Information given:
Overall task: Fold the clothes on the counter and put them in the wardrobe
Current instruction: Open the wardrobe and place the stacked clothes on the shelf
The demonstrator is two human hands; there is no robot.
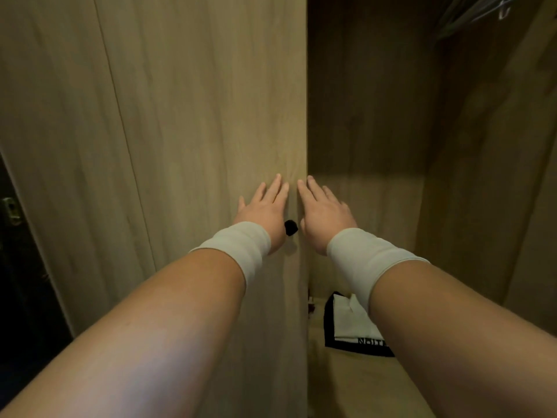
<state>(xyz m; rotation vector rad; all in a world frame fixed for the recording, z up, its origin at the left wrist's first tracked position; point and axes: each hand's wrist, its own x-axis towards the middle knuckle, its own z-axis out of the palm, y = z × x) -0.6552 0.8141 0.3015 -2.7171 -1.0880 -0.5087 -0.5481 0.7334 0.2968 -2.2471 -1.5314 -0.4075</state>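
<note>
Step in hand: judged from the flat palms on the panel, sliding or pushing the wardrobe door [187, 116] across the open bay
Left hand [265, 206]: fingers straight and spread, flat against the door face just left of its edge, holding nothing
Right hand [324, 209]: fingers straight, laid at the door's edge, holding nothing; whether the fingertips wrap the edge cannot be told
Knob [291, 227]: small dark knob between the two wrists, untouched
Folded clothes [352, 324]: white piece on a black one, lying on the wardrobe floor [346, 384] inside the open bay, low and near the door's edge
Doing it well: press evenly with both palms so the panel does not twist; keep the right fingers off the closing edge; check the folded pile sits clear of the door's path
Risk: the pile's near corner may catch
Hangers [482, 10]: dim, top right
</note>
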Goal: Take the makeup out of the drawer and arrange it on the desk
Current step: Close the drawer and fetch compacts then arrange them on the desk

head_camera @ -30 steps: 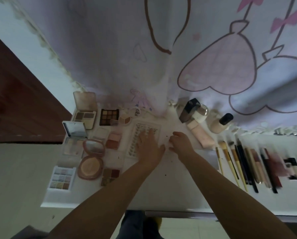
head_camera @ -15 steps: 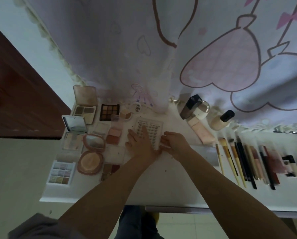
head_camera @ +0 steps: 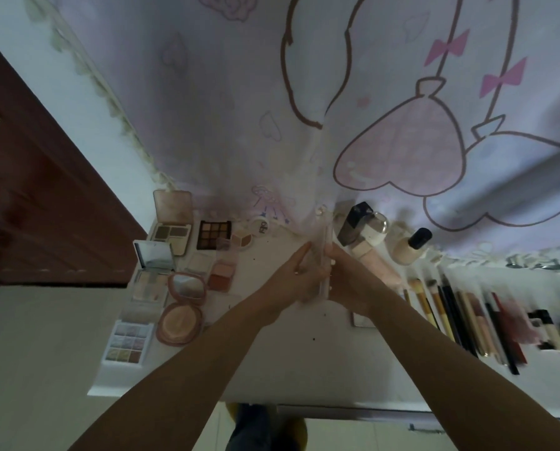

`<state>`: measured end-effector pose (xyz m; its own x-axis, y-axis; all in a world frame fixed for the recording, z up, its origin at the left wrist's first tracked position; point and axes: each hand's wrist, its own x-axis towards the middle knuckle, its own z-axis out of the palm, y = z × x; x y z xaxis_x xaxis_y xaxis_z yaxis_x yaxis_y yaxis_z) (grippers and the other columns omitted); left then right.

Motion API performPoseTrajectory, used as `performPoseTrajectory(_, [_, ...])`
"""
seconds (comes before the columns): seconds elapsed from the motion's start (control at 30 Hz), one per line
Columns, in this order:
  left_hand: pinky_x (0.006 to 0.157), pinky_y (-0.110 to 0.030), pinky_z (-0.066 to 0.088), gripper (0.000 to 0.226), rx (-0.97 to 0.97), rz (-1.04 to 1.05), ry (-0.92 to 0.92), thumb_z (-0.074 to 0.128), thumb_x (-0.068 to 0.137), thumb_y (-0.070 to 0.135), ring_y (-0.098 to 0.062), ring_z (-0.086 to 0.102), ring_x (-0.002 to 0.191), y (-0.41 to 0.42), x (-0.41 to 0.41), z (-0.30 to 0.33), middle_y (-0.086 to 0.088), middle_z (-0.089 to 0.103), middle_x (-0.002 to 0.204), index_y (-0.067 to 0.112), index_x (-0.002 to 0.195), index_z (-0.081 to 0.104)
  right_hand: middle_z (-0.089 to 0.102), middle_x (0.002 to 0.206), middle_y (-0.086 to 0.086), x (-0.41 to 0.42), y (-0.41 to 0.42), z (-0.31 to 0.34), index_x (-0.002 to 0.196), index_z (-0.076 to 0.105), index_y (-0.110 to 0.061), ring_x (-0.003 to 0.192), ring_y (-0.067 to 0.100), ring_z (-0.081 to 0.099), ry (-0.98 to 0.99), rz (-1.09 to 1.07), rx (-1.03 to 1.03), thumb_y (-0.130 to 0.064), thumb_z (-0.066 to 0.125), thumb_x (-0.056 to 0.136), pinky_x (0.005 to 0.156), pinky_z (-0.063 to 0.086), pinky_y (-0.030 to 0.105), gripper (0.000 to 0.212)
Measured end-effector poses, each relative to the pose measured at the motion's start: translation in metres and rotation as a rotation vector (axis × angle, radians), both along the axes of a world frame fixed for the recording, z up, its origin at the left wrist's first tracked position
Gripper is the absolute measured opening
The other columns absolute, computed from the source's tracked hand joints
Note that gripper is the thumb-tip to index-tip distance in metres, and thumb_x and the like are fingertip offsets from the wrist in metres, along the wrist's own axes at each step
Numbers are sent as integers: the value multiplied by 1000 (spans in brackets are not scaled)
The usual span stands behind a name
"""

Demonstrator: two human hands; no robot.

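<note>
White worktop (head_camera: 272, 362), makeup laid out across it.
I see open palettes (head_camera: 171, 234) and compacts (head_camera: 179, 322) at left, bottles (head_camera: 410, 247) at the back (one dark-capped), and brushes and pencils (head_camera: 451, 317) in a row at right.
</note>
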<state>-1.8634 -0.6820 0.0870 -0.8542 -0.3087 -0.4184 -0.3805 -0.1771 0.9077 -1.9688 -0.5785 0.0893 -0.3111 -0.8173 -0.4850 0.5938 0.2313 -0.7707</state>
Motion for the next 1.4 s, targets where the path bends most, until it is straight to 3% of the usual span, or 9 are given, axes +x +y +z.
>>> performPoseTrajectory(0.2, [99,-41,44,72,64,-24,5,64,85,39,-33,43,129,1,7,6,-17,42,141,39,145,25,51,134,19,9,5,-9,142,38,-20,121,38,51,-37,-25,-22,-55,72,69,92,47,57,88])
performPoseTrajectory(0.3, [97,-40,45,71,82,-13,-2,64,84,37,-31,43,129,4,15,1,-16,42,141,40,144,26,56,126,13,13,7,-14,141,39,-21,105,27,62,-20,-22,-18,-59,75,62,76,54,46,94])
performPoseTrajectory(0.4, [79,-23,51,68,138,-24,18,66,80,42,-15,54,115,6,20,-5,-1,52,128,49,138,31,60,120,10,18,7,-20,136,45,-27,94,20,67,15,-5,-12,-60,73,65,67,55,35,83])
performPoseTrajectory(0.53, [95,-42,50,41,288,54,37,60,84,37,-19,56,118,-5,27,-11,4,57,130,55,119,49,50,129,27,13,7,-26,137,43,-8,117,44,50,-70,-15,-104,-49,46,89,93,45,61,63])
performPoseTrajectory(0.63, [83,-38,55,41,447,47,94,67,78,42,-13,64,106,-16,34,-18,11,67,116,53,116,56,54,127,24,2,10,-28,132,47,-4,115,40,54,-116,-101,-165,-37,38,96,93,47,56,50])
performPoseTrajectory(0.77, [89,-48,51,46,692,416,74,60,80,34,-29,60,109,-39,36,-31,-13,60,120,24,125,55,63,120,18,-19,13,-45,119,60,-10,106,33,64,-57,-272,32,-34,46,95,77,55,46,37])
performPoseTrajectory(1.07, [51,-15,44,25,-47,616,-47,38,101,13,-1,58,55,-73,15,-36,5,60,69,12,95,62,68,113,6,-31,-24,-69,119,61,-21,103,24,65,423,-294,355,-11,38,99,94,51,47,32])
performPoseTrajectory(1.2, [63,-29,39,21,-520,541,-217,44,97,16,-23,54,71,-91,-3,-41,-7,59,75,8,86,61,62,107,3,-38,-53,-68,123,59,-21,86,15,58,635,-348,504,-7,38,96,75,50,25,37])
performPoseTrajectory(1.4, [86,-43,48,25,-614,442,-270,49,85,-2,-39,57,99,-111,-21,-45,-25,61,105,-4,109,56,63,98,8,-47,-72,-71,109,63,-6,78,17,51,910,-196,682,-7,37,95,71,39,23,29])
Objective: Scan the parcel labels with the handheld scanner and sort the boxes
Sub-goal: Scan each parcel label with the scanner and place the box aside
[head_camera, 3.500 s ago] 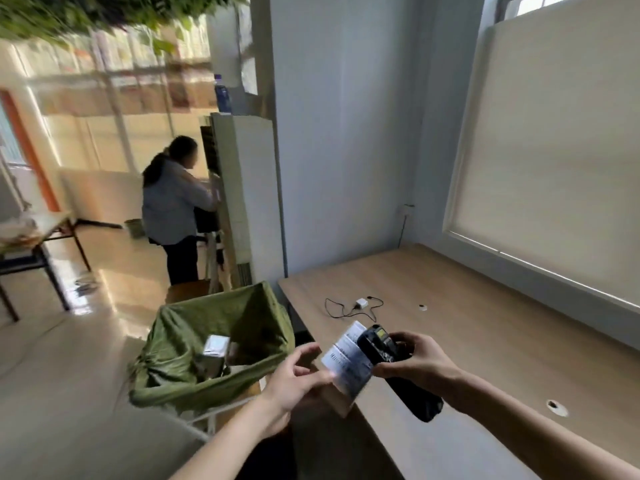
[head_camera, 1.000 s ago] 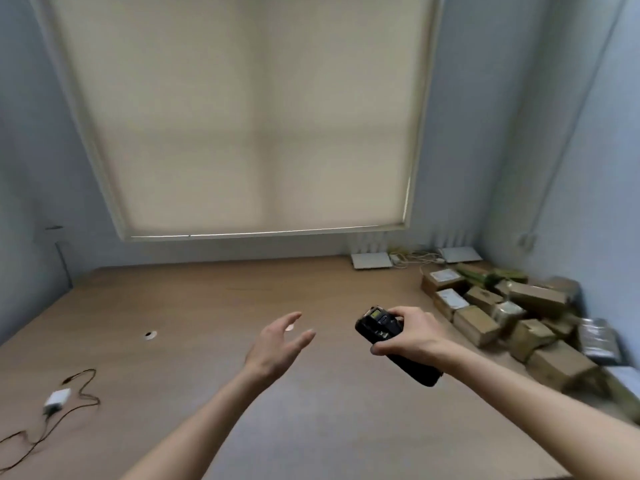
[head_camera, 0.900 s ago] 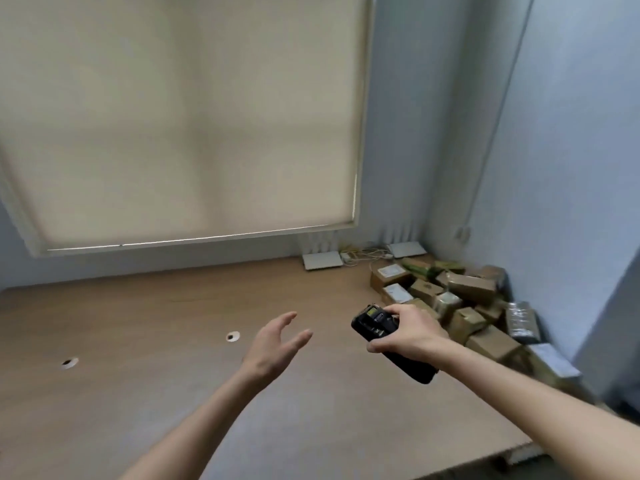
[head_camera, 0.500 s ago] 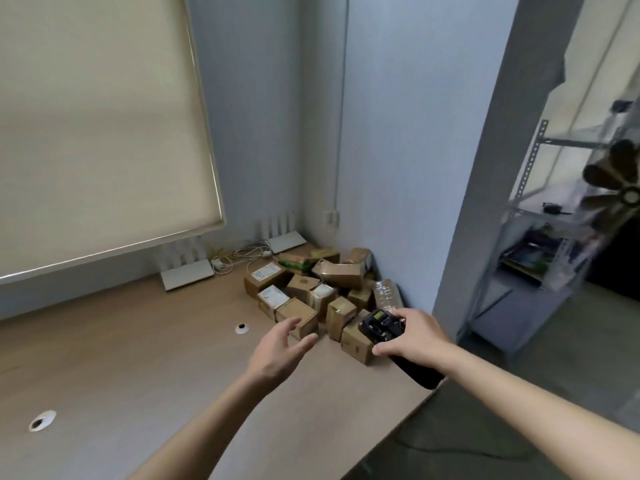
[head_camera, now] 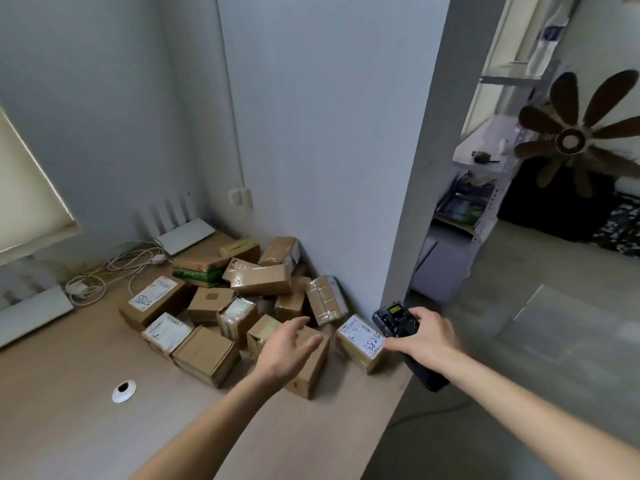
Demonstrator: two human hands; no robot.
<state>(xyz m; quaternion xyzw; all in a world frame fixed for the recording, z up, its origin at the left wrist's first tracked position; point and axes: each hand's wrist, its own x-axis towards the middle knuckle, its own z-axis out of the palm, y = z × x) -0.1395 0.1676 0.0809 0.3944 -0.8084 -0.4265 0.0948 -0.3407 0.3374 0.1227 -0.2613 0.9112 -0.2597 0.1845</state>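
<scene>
Right hand point(head_camera: 427, 336) grips scanner point(head_camera: 394, 318), pointing toward boxes point(head_camera: 242, 306).

Scanner point(head_camera: 398, 320) middle hidden by right hand point(head_camera: 427, 336); label point(head_camera: 363, 336) print unreadable.

Far beyond my left hand a flat white router with upright antennas point(head_camera: 185, 235) lies against the grey wall, with a tangle of white cables point(head_camera: 114, 271) just beside it. Nearer, left of my left forearm, a round white grommet point(head_camera: 123, 390) sits in the wooden tabletop point(head_camera: 69, 427). Up past my right hand hangs a dark brown fan with petal blades point(head_camera: 571, 140), in front of a metal shelving rack point(head_camera: 471, 202).
</scene>
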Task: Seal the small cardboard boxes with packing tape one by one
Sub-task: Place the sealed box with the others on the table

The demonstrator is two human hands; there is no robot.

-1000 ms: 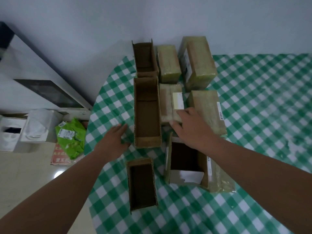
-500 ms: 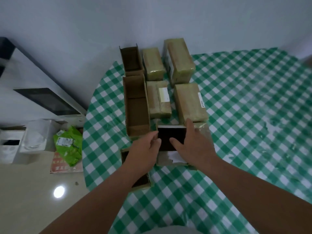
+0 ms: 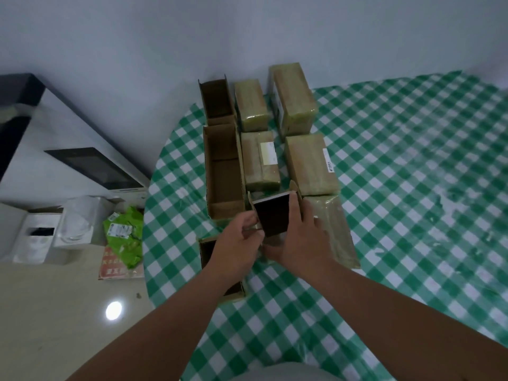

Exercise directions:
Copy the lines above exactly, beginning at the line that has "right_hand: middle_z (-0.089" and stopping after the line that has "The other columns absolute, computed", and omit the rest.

Completed exercise:
  right_hand: middle_z (-0.089 to 0.102), middle_x (0.002 to 0.206), middle_y (-0.086 to 0.086), x (-0.41 to 0.42), y (-0.41 to 0.42), z (-0.31 to 0.34), index_x (-0.002 to 0.196), index_z (-0.076 to 0.105), index_y (-0.110 to 0.061), ring_x (-0.003 to 0.192), ring_y (-0.067 to 0.100), ring_z (-0.081 to 0.099), ry (-0.98 to 0.99), rz (-1.09 to 1.07), rx (-1.03 to 1.03), thumb_y (-0.130 to 0.064), thumb_z (-0.066 to 0.125), thumb_x (-0.056 to 0.136), pinky_x (0.005 to 0.156), pinky_z (-0.063 to 0.086), pinky_y (-0.030 to 0.105), gripper (0.000 to 0.212)
Measured end-effector poses, each relative to the pose measured at the motion's start: translation in metres and rotation as a rotation vector (axis × angle, radians), both along the axes of a world frame fixed for the recording, z up, its origin at the left wrist's first tracked position
Gripper is the absolute measured opening
The other columns absolute, computed from the source's tracked hand joints

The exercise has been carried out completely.